== What this task involves ==
Find every line of the listing below where "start" appears, and copy it.

== Dataset excerpt ==
:::

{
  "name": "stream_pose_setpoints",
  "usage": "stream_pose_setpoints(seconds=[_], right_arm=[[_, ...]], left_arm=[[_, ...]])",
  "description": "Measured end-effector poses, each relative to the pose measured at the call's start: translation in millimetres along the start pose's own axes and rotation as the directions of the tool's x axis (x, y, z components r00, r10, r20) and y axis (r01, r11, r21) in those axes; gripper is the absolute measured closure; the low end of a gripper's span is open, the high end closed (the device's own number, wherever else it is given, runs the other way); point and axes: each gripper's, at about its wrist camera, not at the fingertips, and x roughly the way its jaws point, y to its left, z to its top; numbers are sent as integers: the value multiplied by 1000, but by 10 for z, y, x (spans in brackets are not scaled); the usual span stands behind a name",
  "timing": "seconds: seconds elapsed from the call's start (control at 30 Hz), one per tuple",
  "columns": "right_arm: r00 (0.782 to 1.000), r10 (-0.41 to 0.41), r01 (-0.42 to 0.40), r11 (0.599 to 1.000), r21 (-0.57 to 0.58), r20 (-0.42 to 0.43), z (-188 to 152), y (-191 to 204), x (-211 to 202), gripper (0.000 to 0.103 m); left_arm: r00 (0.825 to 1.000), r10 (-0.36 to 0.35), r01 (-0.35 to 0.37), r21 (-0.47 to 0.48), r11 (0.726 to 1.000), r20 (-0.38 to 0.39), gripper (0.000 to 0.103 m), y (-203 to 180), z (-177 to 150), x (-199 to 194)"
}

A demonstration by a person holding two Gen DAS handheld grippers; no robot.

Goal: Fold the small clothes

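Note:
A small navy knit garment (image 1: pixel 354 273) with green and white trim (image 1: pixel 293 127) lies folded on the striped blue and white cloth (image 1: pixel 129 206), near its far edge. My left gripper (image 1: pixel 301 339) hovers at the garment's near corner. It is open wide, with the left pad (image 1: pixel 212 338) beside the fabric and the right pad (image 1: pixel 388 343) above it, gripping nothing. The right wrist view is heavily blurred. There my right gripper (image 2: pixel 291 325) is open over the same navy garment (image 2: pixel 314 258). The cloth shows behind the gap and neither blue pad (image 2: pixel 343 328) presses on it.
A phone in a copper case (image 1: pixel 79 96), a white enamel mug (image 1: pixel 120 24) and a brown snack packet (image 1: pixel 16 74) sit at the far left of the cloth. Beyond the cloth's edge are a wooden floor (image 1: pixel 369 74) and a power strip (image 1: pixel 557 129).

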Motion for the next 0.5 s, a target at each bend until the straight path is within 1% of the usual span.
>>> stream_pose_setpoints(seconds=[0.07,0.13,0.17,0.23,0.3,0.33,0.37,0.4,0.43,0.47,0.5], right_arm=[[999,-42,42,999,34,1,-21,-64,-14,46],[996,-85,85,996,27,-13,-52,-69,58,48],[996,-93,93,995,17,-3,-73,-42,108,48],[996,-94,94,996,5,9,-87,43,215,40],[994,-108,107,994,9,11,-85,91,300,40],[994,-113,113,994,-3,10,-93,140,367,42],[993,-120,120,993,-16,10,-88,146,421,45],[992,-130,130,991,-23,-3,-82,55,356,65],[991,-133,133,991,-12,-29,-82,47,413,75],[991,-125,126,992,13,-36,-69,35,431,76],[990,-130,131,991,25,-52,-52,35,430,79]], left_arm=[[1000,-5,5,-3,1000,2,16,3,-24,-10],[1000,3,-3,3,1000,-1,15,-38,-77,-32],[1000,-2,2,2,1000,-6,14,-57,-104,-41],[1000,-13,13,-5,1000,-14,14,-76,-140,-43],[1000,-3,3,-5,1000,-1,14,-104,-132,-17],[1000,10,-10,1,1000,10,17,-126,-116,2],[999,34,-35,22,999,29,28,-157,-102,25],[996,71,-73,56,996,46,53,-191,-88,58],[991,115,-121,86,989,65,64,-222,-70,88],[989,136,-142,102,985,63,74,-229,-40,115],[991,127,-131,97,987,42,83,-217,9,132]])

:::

== Response to the task ==
  "description": "Measured end-effector poses, each relative to the pose measured at the call's start: translation in millimetres along the start pose's own axes and rotation as the directions of the tool's x axis (x, y, z components r00, r10, r20) and y axis (r01, r11, r21) in those axes; gripper is the absolute measured closure; the low end of a gripper's span is open, the high end closed (the device's own number, wherever else it is given, runs the other way); point and axes: each gripper's, at about its wrist camera, not at the fingertips, and x roughly the way its jaws point, y to its left, z to its top; numbers are sent as integers: the value multiplied by 1000, but by 10 for z, y, x (spans in brackets are not scaled); the usual span stands behind a name",
  "timing": "seconds: seconds elapsed from the call's start (control at 30 Hz), one per tuple",

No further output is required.